Our approach is based on the idea that upcoming new car designs will be similar to existing car designs in their basic structures so that designs don't lose their feasibility of implementation.
Firstly we have trained a SN-GAN on a simple car dataset with differential augmentation and LeCam regularizer. This is followed by fine-tuning of the trained GAN on a futuristic cars dataset using FreezeD technique. Further we have used Res-Net18 to extract latent codes of common and futuristic cars which are then combined using weighted average and fed into SN-GAN.
Weighted average gives us the flexibility to decide the intensity of futuristic flavor which can be added to existing designs to obtain novel ones.
We use 2 datasets to train our models:
Simple Car Image Dataset: This dataset contains around 11,000 images of existing cars with a simple design, all the cars are facing left, front-left or front-right. This dataset was a subset of another dataset that was scraped from The Car Connection website and then further classified according to their view. The code to obtain this dataset was taken from following github repository: https://github.com/nicolas-gervais/predicting-car-price-from-scraped-data/tree/master/picture-scraper
Futuristic Concept Car Image Dataset: This dataset contains around 2000 images of concept cars with a futuristic design. All the images in this dataset were scraped from Google Images search results. The code for scraping was written completely by us.
For steady and diverse image generation, we needed a GAN which could effectively absorb the design features of existing car models and successfully reproduce them in subsequent generations. Popular GANS architectures like DC-GAN are plagued by their training instability and inaccurate density ratio estimation by the discriminators. Therefore for our-case we used SN-GAN, a type of General Adversarial Network which uses a weight normalization method called spectral normalization to stabilize the training of discriminator networks. In image generation tasks, it has been verified that generated examples using SN-GAN are more diverse than the conventional weight normalization and achieve better or comparative inception scores relative to previous studies.

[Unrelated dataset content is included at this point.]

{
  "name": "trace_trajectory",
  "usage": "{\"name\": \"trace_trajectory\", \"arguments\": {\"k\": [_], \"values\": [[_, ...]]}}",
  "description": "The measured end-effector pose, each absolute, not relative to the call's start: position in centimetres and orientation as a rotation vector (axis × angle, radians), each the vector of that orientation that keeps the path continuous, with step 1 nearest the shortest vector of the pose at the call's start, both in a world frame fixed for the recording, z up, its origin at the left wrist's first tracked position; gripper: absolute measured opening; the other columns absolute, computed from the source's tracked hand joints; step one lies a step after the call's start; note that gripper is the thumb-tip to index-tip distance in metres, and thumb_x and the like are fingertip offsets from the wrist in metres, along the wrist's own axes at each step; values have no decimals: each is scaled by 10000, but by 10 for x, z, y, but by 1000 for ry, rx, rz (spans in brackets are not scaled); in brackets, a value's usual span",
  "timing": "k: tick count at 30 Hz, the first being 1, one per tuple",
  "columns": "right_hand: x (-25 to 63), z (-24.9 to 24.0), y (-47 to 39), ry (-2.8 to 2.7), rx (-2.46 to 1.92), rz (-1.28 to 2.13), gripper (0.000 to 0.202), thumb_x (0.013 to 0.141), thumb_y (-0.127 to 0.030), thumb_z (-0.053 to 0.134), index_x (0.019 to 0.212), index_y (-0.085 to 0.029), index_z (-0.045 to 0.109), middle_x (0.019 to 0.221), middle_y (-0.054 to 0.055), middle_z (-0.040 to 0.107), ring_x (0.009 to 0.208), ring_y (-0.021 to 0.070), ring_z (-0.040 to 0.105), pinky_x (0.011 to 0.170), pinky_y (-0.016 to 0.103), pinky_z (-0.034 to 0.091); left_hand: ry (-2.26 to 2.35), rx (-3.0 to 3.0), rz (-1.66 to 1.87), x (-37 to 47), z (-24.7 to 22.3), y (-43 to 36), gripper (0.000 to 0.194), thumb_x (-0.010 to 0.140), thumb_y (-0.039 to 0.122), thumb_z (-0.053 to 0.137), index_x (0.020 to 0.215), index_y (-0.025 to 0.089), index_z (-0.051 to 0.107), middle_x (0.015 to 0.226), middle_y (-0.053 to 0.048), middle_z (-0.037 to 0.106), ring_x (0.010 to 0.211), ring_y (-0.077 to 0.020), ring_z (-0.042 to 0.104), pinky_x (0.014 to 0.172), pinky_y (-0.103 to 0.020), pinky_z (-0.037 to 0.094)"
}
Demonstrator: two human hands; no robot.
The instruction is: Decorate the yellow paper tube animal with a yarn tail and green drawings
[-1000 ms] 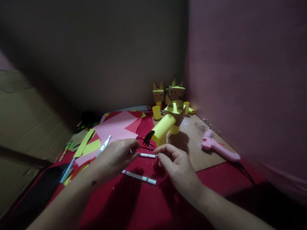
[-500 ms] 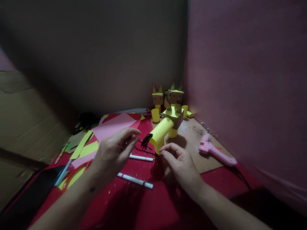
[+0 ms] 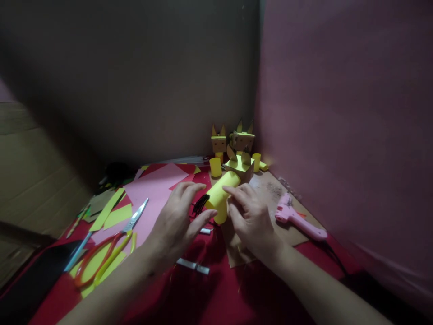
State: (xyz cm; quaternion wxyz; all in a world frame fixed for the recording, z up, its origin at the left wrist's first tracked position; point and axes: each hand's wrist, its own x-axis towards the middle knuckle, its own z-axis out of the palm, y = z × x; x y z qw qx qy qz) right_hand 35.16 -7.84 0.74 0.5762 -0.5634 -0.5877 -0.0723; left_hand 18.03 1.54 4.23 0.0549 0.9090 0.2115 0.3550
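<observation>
A yellow paper animal [image 3: 220, 195] lies angled between my hands. It has a tube body, a boxy cardboard head [image 3: 241, 166] with pointed ears, and a black yarn tail [image 3: 200, 204]. My left hand [image 3: 181, 214] is open around the tail end, thumb and fingers apart, with nothing visibly held. My right hand [image 3: 252, 216] has its forefinger on the side of the tube and its thumb lower down, closed against the body. The far legs are hidden behind the hand and body.
Scissors [image 3: 126, 234] lie on coloured paper [image 3: 154, 185] at left. White sticks [image 3: 193, 266] rest on the red tabletop. A pink glue gun [image 3: 301, 219] sits right of the cardboard sheet [image 3: 264, 194]. Behind stand box-headed figures [image 3: 218, 143] and a yellow paper tube [image 3: 215, 167].
My left hand has opened and moved right, around the tail. The right hand has risen from the leg to the tube body. The view has shifted, and the scissors show fully.
</observation>
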Motion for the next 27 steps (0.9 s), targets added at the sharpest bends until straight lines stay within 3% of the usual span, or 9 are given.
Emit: {"name": "trace_trajectory", "arguments": {"k": [3,9,16,20,24,25,27], "values": [[350,3,-79,-1479,-1346,-293,387,963,-96,482,1254,-135,734,887,85,645,790,201,667,716,331,597,659,2709,1009,184,37,17,307,957,375,688,1182,189,593,1117,-117,685,992,-281,705,825,-420,598],[348,-1,-81,-1513,-1303,-351,378,961,-94,498,1249,-157,735,932,97,668,835,213,686,737,355,627,653,2680,1003,189,35,14,198,981,334,613,1134,210,598,1013,-78,701,903,-249,697,763,-380,582],[349,-2,-82,-1502,-1241,-360,365,954,-62,499,1209,-163,740,938,102,694,861,218,702,772,371,641,660,2697,1025,189,35,12,208,969,276,621,1148,171,608,958,-76,699,844,-240,693,721,-362,575],[349,-1,-84,-1462,-1187,-307,310,917,-38,516,1062,-183,747,925,88,691,861,210,709,770,356,633,673,2665,1031,190,34,11,271,959,285,625,1192,148,600,1008,-101,705,883,-251,703,761,-395,591],[362,6,-80,-1169,-1244,-176,180,886,-113,552,930,-228,683,945,67,648,869,212,668,767,371,590,791,2564,964,194,33,10,439,910,344,680,1279,141,557,1103,-135,701,956,-283,709,812,-451,600],[370,8,-77,-1025,-1259,-109,129,863,-150,584,932,-230,659,946,62,633,880,218,645,757,371,574,833,2529,940,195,33,9,487,895,354,693,1304,139,541,1125,-143,697,974,-292,708,823,-464,599],[387,10,-68,-773,-1261,29,222,799,-202,658,1017,-221,621,978,56,622,897,217,622,802,389,562,890,2472,900,197,31,9,561,874,360,707,1351,139,510,1162,-154,688,1006,-303,703,847,-486,595]]}}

Also used LeCam Regularizer and Differential Augmentation technique to improve performance and stabilize learning dynamics.
We used StudioGAN 0.2.0 release to train the SNGAN model.
StudioGAN Repo: https://github.com/POSTECH-CVLab/PyTorch-StudioGAN
FeezeD stands for “Freeze the Discriminator” which is a simple baseline for fine-tuning GANs. It's simply freezing the lower layers of the discriminator and only fine-tuning the upper layers performs surprisingly well. FreezeD splits the discriminator into a feature extractor and a classifier and then fine-tunes the classifier only. It’s proven to significantly outperform previous techniques used in GANs. The pre-trained part is frozen and only last layers are trained and how big the change is on the weights in a layer is governed by the learning rate.
The train a ResNet model that can output the latent code given the desired output image. The training is done by producing a dataset using our trained GAN model, we input as many random latent codes as we want and store them along with their outputs ,then the inputs are used as outputs of our ResNet model and vice versa.
The output images of the latent codes predicted from such a ResNet are not accurate as these latent codes would only be an approximation of the real latent codes corresponding to the car images. To obtain the real latent codes corresponding to our desired car images, we pass the approximate latent codes into our GAN generator and obtain the inaccurate image and then take perceptual loss between this inaccurate image and desired image, we apply backpropagation on this perceptual loss with only latent code elements as trainable parameters.